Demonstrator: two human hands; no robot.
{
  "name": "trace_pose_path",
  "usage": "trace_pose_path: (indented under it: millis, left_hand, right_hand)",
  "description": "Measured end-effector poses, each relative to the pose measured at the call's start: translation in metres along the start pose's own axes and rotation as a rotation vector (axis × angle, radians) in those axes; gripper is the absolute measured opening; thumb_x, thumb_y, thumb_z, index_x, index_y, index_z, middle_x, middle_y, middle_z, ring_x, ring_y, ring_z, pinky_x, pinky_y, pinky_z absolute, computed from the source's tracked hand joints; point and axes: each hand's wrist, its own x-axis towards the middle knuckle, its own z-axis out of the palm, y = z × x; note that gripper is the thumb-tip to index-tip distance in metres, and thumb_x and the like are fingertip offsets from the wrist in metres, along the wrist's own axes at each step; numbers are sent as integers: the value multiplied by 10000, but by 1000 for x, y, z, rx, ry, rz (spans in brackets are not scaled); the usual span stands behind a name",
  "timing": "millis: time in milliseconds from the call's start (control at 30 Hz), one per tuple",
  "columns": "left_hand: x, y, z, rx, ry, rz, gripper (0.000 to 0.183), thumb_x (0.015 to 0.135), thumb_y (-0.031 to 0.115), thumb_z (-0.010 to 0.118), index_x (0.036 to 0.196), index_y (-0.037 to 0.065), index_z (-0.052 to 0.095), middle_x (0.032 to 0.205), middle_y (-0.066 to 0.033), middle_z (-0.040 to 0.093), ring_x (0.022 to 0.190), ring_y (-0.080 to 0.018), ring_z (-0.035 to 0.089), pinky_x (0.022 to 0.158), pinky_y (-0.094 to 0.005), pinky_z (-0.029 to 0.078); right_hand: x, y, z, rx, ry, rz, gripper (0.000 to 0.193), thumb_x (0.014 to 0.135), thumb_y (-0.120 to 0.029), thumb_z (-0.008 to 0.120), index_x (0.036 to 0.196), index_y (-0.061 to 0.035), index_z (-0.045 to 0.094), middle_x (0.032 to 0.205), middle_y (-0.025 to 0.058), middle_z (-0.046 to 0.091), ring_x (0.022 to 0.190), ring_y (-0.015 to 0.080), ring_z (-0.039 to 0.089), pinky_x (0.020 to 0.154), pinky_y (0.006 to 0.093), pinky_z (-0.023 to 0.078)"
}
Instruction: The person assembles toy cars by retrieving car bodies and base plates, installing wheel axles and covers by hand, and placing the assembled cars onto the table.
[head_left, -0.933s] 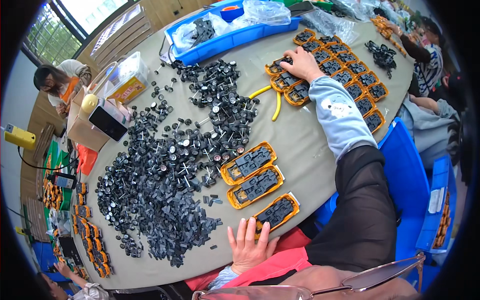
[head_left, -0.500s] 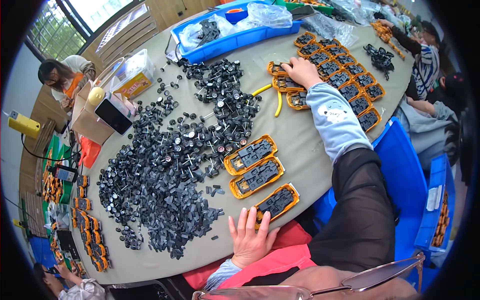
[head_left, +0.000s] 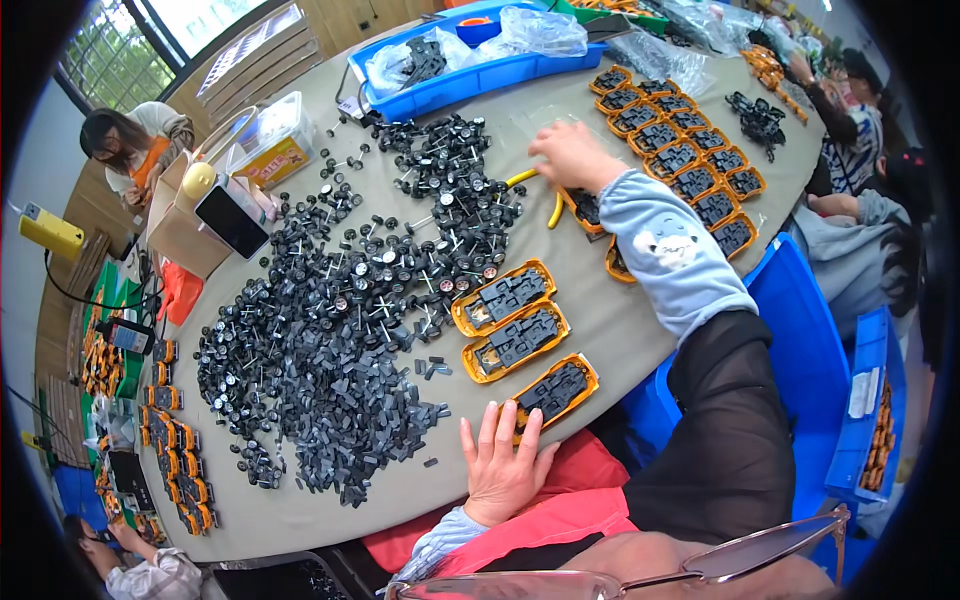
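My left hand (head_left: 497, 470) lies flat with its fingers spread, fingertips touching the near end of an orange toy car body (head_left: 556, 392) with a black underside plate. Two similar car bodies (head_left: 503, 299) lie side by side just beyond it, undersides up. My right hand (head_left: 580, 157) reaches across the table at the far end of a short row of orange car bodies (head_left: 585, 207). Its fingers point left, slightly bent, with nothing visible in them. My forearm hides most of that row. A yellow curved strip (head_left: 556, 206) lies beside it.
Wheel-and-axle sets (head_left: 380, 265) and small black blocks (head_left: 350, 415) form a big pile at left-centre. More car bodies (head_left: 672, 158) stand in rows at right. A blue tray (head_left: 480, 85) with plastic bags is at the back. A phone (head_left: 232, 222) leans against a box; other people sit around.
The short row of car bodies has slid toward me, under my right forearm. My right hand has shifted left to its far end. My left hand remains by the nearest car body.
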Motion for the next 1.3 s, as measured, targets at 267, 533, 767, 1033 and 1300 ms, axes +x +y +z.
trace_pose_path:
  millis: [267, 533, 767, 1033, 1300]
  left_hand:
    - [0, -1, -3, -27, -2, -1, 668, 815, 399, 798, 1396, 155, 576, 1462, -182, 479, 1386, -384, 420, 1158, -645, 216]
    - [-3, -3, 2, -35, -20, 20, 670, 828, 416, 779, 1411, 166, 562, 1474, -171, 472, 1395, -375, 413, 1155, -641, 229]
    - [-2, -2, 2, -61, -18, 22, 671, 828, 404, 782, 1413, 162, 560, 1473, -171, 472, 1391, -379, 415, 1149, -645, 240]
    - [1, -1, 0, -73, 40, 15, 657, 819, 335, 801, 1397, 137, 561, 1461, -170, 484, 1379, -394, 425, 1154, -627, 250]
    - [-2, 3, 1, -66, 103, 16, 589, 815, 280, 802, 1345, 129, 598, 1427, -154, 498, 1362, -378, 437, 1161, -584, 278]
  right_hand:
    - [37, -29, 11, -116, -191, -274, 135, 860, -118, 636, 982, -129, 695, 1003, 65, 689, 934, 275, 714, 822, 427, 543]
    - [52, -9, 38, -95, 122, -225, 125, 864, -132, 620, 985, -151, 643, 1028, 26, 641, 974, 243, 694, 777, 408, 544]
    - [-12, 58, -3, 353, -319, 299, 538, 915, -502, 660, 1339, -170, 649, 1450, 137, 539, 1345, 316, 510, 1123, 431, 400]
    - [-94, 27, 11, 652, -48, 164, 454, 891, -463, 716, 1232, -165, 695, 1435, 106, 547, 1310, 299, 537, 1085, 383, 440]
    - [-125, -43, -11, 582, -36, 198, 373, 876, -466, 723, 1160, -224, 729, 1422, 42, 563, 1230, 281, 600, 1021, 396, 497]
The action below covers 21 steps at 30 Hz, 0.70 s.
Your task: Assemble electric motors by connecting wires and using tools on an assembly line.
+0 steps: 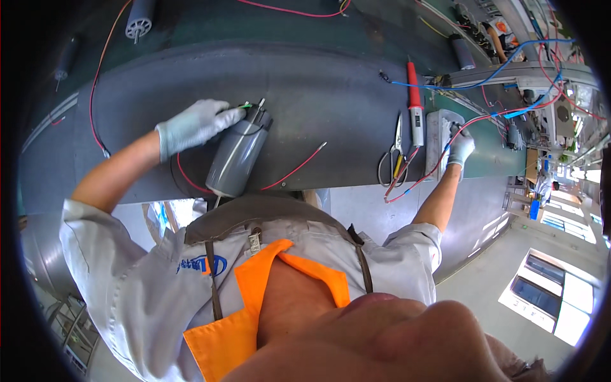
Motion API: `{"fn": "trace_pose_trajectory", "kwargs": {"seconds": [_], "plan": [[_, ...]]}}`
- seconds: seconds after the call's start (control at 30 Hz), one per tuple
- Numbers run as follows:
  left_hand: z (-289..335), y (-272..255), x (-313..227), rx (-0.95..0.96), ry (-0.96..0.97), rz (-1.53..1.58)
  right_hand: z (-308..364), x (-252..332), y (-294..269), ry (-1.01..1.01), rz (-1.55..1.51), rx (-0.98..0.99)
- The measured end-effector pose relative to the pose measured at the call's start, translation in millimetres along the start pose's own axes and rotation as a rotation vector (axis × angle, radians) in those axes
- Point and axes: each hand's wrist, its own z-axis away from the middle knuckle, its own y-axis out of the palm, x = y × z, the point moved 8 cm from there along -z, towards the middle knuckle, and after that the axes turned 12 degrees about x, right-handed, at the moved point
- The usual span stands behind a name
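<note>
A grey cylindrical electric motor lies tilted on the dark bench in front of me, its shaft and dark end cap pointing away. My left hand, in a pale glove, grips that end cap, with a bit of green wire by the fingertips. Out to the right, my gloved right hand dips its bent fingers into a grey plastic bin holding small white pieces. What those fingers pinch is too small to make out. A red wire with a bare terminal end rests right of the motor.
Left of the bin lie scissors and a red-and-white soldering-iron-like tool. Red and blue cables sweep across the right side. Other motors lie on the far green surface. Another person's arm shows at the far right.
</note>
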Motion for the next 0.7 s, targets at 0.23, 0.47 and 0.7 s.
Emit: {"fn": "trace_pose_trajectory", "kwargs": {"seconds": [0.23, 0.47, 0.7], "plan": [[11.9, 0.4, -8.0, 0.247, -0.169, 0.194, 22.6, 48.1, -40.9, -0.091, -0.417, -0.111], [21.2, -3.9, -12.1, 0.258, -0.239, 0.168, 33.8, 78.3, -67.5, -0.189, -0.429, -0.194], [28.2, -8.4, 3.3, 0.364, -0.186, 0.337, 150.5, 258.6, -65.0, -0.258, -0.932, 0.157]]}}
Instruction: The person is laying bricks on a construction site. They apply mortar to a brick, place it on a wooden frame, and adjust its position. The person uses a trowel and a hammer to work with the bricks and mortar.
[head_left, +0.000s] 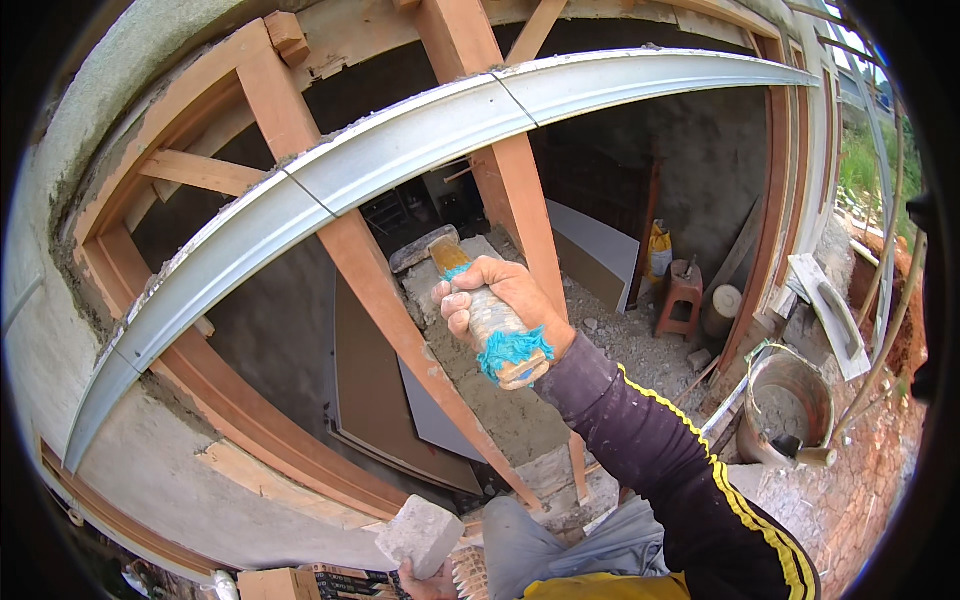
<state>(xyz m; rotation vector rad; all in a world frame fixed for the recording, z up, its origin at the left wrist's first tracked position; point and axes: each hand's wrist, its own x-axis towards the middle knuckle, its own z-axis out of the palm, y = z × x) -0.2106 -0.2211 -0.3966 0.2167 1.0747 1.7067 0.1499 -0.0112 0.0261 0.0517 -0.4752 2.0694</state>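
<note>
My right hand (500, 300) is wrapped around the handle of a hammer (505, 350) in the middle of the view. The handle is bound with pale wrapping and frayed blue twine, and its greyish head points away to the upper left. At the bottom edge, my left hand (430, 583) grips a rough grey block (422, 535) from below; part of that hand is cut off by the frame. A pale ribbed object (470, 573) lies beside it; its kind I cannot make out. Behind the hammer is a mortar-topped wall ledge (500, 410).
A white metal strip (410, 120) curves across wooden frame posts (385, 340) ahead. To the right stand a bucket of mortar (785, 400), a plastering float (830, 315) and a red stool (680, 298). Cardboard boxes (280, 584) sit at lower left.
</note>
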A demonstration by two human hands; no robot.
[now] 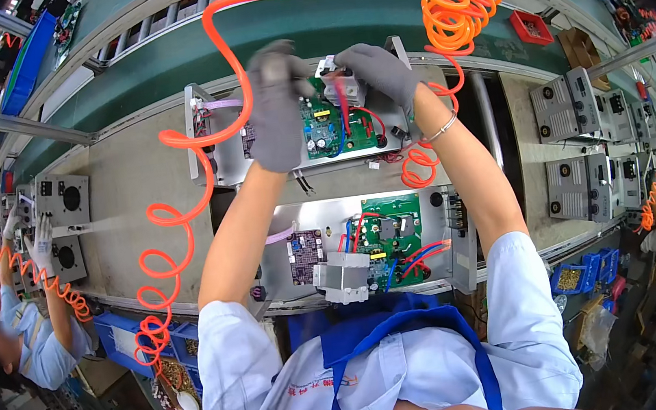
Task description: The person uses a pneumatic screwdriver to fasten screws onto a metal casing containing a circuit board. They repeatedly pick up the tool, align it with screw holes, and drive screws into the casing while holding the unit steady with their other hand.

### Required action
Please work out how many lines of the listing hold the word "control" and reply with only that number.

### Response
2